▶ **PROBLEM TO SOLVE**: State how many lines in the listing contain the string "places", and add nothing to that number.

»»

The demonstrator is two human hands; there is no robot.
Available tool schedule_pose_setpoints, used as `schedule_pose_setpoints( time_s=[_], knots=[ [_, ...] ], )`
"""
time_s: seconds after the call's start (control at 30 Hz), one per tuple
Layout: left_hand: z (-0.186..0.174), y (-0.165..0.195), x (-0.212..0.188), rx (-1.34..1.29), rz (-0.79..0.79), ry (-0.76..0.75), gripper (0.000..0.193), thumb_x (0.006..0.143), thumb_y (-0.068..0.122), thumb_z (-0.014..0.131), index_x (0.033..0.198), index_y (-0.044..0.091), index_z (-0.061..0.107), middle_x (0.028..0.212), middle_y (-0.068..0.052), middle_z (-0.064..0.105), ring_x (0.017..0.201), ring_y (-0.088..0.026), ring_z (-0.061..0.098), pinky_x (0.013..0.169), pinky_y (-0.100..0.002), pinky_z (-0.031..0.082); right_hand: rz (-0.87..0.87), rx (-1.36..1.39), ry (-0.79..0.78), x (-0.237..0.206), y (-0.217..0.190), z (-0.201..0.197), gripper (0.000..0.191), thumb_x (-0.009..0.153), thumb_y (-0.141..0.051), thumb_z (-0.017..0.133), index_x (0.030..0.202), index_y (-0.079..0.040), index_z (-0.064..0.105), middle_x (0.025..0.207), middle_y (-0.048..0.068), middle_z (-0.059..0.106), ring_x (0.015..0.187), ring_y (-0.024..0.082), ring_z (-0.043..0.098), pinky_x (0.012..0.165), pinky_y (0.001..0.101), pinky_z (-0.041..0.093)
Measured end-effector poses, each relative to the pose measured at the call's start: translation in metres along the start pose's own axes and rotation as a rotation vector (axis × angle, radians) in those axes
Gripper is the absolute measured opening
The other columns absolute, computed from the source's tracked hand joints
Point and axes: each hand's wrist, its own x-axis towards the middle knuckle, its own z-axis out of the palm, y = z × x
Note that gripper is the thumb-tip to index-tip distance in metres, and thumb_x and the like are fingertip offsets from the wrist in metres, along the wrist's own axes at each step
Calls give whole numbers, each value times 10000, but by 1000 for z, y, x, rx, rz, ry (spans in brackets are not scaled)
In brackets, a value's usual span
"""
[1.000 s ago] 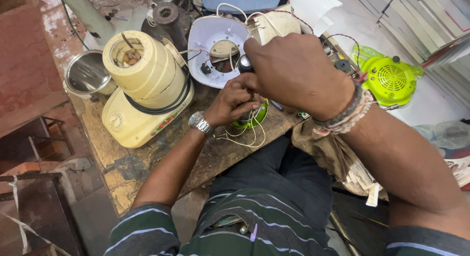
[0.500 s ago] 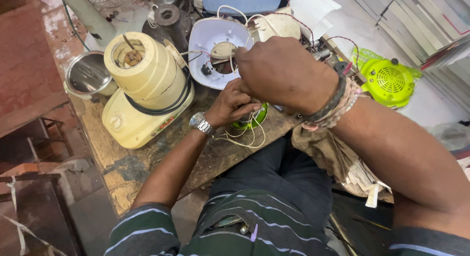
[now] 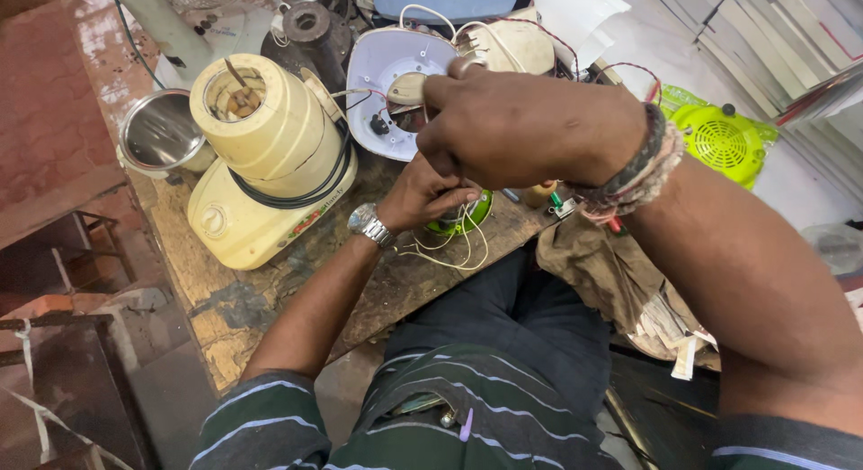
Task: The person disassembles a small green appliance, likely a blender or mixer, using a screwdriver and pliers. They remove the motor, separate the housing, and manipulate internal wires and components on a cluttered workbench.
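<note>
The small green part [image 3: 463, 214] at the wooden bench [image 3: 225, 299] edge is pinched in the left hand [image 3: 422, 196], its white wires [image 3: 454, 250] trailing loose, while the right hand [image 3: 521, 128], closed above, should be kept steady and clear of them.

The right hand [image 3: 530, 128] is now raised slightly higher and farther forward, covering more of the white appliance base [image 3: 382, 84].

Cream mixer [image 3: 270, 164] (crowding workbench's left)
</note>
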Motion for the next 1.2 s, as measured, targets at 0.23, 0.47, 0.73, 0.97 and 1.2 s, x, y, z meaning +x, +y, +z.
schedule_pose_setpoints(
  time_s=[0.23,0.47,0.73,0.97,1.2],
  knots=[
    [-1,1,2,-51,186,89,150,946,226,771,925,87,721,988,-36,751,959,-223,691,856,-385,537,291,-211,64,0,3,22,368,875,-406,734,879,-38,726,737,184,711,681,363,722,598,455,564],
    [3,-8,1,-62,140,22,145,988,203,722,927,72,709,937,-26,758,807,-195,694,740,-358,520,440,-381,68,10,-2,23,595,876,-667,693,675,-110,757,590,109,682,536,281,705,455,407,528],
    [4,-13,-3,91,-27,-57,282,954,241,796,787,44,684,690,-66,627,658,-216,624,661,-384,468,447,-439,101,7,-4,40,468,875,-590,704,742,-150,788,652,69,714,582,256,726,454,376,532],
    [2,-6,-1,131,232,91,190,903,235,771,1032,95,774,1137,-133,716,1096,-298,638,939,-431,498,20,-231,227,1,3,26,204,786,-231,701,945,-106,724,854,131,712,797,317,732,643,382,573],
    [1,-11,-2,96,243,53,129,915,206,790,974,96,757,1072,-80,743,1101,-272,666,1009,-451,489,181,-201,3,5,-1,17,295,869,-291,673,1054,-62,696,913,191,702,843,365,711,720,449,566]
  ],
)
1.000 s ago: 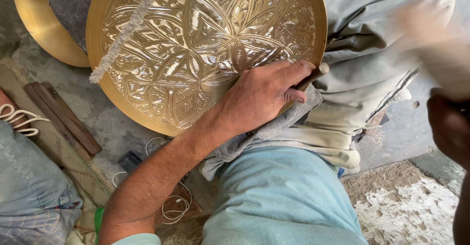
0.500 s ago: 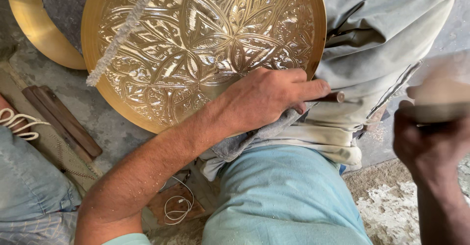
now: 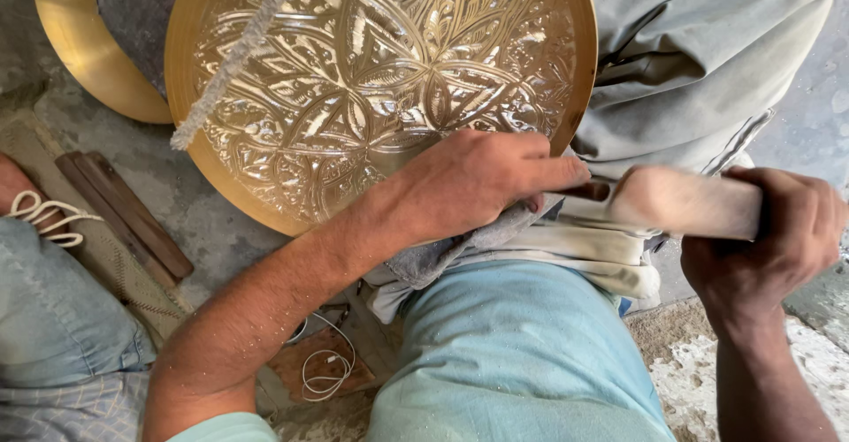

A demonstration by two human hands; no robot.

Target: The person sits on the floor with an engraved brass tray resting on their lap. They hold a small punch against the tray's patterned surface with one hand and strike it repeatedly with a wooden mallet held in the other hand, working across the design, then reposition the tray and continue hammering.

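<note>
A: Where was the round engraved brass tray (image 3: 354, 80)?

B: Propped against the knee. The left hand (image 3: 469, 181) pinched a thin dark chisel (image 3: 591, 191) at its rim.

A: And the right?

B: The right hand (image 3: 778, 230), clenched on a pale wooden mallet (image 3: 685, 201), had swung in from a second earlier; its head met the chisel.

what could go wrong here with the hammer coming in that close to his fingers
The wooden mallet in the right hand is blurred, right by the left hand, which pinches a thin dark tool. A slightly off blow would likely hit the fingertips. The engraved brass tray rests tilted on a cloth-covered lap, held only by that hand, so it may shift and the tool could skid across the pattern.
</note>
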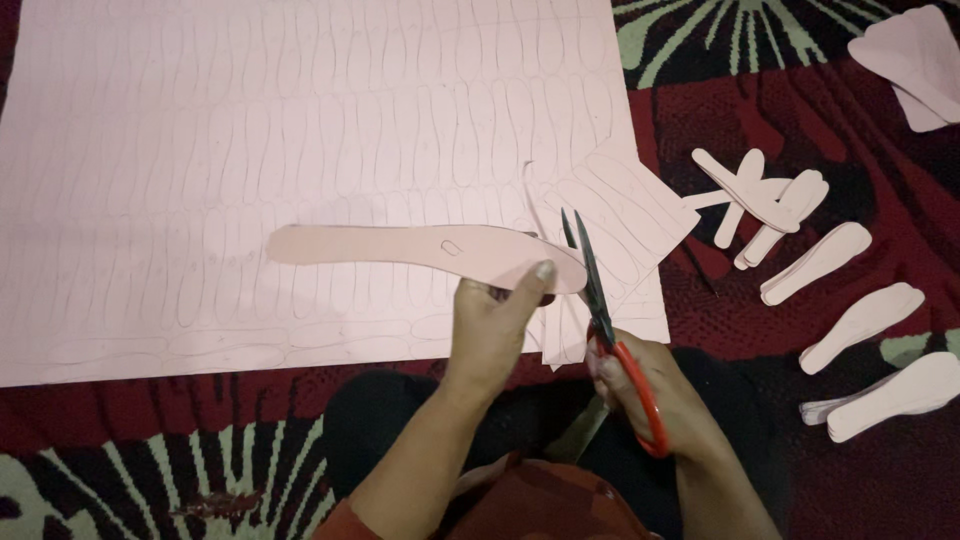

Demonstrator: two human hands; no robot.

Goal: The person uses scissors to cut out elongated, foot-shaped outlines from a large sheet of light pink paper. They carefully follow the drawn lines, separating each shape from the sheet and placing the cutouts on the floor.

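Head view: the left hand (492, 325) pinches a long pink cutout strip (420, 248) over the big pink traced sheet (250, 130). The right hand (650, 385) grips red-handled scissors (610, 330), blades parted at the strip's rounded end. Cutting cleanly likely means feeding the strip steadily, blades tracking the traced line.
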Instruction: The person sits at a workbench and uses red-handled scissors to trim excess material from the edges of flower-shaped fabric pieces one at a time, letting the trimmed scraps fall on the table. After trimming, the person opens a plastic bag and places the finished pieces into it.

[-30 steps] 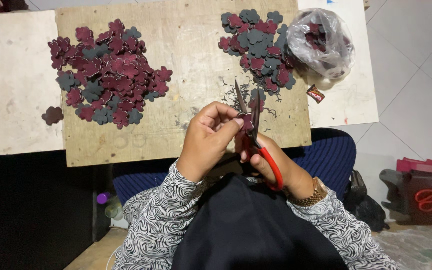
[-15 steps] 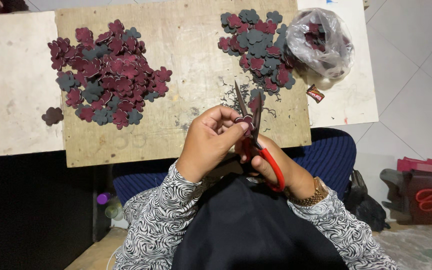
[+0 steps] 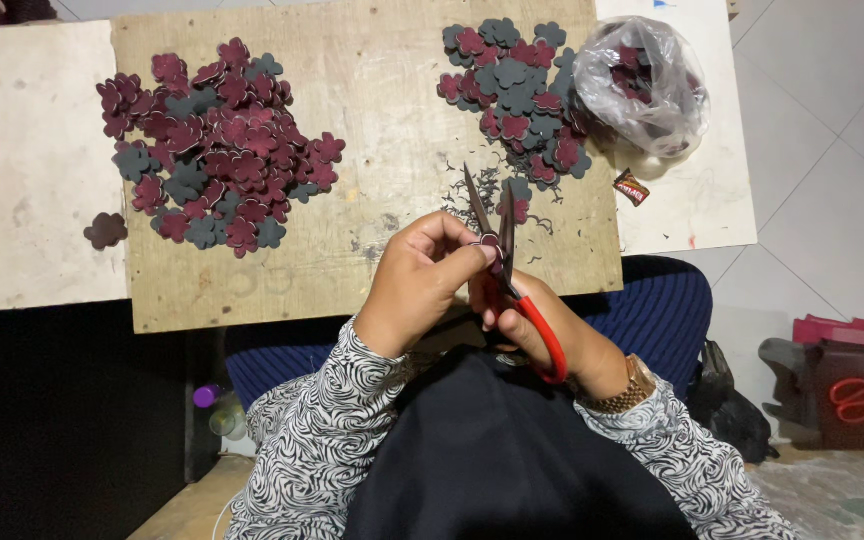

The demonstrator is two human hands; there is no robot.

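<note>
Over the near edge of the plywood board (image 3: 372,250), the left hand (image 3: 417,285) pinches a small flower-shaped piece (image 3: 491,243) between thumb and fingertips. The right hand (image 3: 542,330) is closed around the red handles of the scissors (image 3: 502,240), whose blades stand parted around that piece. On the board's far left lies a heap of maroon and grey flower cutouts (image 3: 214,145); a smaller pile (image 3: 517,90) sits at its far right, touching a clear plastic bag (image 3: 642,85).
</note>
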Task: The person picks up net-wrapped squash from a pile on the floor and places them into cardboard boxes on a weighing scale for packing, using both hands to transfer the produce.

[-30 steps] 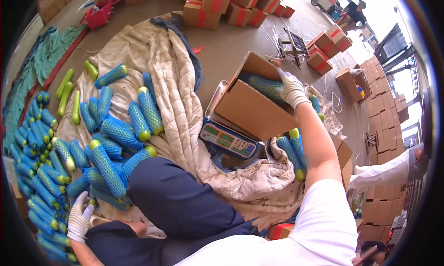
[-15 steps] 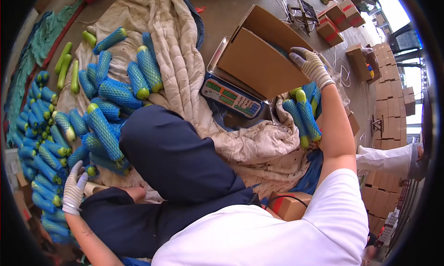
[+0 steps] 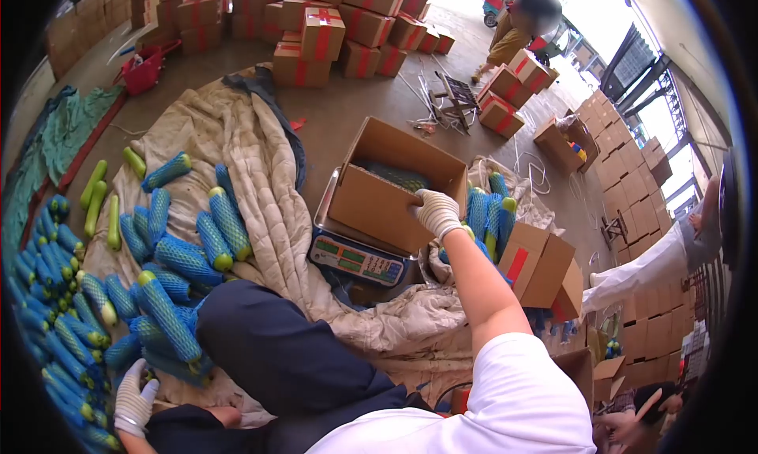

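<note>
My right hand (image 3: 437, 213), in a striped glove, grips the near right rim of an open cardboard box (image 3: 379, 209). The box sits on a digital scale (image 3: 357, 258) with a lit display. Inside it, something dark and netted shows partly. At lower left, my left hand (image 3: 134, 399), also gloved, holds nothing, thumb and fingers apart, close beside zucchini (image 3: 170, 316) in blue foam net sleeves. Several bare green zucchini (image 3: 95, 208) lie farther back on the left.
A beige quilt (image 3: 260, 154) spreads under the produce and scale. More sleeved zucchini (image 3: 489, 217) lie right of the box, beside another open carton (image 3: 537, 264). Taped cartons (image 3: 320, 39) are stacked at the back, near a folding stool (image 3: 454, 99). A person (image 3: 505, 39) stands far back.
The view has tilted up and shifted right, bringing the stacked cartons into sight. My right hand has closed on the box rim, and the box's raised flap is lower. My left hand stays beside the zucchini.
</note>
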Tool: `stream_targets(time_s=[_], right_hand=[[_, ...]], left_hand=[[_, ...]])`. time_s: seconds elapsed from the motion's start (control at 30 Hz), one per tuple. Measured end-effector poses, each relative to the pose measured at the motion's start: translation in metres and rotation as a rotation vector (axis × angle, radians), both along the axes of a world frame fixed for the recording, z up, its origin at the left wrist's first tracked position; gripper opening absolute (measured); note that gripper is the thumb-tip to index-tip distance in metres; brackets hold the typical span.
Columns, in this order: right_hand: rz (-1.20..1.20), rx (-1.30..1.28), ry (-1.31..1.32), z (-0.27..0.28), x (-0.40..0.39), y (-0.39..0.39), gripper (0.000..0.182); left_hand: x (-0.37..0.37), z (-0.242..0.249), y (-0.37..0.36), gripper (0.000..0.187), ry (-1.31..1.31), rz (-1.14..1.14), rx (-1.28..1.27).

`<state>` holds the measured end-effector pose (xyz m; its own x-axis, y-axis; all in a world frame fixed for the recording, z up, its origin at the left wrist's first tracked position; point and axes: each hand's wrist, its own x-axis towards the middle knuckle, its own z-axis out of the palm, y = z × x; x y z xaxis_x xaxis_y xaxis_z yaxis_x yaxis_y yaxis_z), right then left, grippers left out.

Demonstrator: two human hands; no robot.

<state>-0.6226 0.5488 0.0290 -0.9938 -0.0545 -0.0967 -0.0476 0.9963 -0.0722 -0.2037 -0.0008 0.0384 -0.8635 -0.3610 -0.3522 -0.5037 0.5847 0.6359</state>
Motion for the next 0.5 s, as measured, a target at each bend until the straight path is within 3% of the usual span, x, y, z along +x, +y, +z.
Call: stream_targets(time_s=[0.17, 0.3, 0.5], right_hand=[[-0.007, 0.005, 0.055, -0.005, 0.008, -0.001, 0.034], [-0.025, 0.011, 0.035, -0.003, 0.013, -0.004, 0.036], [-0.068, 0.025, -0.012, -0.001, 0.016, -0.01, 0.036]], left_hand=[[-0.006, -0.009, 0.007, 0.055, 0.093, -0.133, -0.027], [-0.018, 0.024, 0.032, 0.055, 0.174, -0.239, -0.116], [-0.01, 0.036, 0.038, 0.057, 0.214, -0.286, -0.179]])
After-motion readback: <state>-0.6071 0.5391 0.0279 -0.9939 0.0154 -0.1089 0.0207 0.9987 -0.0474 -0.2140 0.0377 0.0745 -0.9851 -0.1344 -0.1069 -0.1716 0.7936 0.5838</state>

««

▶ **OUTPUT FOR THIS TASK**: 2